- _Work to complete_
Starting at the first line of the data below, repeat each line word for word up to and including the line with "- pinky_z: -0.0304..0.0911".

- _Given material_
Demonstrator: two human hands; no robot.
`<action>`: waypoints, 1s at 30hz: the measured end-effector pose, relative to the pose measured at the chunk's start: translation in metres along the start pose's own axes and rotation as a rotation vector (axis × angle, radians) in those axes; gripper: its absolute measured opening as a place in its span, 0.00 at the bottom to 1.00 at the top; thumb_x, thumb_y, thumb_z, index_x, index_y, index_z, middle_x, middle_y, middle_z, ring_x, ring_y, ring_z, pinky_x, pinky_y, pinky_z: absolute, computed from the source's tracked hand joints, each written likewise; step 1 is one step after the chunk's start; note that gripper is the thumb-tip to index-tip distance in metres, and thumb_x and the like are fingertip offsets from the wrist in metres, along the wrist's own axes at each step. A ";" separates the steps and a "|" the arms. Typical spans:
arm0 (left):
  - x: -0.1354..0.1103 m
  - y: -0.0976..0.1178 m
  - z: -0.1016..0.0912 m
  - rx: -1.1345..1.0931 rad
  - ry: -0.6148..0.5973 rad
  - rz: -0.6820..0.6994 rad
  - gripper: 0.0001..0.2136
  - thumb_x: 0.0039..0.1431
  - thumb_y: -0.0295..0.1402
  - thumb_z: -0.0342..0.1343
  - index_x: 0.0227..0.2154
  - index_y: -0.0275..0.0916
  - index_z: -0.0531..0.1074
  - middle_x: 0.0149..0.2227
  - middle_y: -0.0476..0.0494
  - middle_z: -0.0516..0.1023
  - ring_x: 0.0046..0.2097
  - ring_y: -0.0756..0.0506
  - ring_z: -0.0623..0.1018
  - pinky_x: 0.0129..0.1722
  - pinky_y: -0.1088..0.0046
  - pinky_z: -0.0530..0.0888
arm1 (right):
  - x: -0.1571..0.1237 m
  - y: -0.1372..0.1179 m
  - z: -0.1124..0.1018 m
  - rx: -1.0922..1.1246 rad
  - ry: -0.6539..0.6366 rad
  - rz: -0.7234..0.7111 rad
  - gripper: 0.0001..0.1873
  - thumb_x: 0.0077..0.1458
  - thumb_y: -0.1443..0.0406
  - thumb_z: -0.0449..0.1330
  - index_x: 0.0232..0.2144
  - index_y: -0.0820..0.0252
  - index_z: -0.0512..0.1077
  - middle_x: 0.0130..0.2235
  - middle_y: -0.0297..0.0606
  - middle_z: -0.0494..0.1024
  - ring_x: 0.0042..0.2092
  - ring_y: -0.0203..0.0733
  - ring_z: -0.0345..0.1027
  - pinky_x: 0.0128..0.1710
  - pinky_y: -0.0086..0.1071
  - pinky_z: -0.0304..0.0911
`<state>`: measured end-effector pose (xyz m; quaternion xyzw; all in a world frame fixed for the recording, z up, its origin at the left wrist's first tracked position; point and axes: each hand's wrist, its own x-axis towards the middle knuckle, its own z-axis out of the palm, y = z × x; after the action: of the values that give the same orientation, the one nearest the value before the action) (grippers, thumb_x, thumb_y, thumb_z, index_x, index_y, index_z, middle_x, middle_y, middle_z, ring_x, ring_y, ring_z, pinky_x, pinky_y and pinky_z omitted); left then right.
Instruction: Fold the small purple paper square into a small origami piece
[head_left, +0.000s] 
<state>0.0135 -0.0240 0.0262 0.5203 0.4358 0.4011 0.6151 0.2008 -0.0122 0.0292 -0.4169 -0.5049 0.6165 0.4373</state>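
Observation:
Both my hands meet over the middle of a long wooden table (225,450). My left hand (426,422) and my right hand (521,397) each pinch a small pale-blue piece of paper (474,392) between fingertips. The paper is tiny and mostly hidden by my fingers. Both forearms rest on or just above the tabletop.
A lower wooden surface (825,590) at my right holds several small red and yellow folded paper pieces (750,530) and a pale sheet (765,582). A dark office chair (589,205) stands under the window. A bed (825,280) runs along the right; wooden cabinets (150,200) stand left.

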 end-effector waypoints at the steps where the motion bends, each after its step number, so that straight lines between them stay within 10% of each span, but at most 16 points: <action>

- _Written solution_
Demonstrator: two human hands; no robot.
`<action>`: waypoints, 1s at 30hz: the measured end-effector pose, relative to the pose measured at the chunk's start: translation in metres along the start pose's own axes and rotation as a rotation vector (axis × angle, radians) in those axes; gripper: its absolute measured opening as a place in its span, 0.00 at the bottom to 1.00 at the top; thumb_x, thumb_y, thumb_z, index_x, index_y, index_z, middle_x, middle_y, middle_z, ring_x, ring_y, ring_z, pinky_x, pinky_y, pinky_z: absolute, computed from the source's tracked hand joints, each written likewise; step 1 is one step after the chunk's start; note that gripper is the thumb-tip to index-tip distance in metres, and thumb_x and the like are fingertip offsets from the wrist in metres, along the wrist's own axes at each step. A ";" separates the steps and a "|" the arms. Typical spans:
arm0 (left):
  - x: -0.1354..0.1103 m
  - y: -0.0976..0.1178 m
  - z: -0.1016..0.0912 m
  - rx: -1.1345..1.0931 rad
  - ry: -0.6148..0.5973 rad
  - rz: -0.6820..0.6994 rad
  - gripper: 0.0001..0.2136
  - thumb_x: 0.0039..0.1431
  - thumb_y: -0.0295..0.1402
  - thumb_z: -0.0342..0.1343
  - index_x: 0.0227..0.2154
  - index_y: -0.0275..0.0916
  - index_z: -0.0531..0.1074
  - middle_x: 0.0149..0.2227
  - middle_y: -0.0476..0.0494
  - middle_z: -0.0516..0.1023
  - ring_x: 0.0046..0.2097
  - ring_y: -0.0756..0.0506
  - ring_z: -0.0623..0.1018
  - pinky_x: 0.0129..0.1722
  - pinky_y: -0.1088..0.0046
  - pinky_z: -0.0530..0.0888
arm1 (right):
  - x: -0.1571..0.1237 m
  - y: -0.1372..0.1179 m
  - z: -0.1124..0.1018 m
  - rx: -1.0922..1.1246 rad
  - ry: -0.6539..0.6366 rad
  - rz: -0.7234..0.7111 rad
  - gripper: 0.0001..0.1873
  - thumb_x: 0.0077..0.1458
  - thumb_y: -0.1443..0.0406
  - thumb_z: -0.0449..0.1330
  - index_x: 0.0232..0.2144
  - index_y: -0.0820..0.0252
  - index_z: -0.0512..0.1077
  - middle_x: 0.0130..0.2235
  - middle_y: -0.0297..0.0606
  - middle_z: -0.0494..0.1024
  - ring_x: 0.0042..0.2092
  - ring_y: -0.0203..0.0733
  - ring_z: -0.0345..0.1027
  - pinky_x: 0.0128..0.1710
  - pinky_y: -0.0086..0.1071
  - pinky_z: -0.0304..0.0911

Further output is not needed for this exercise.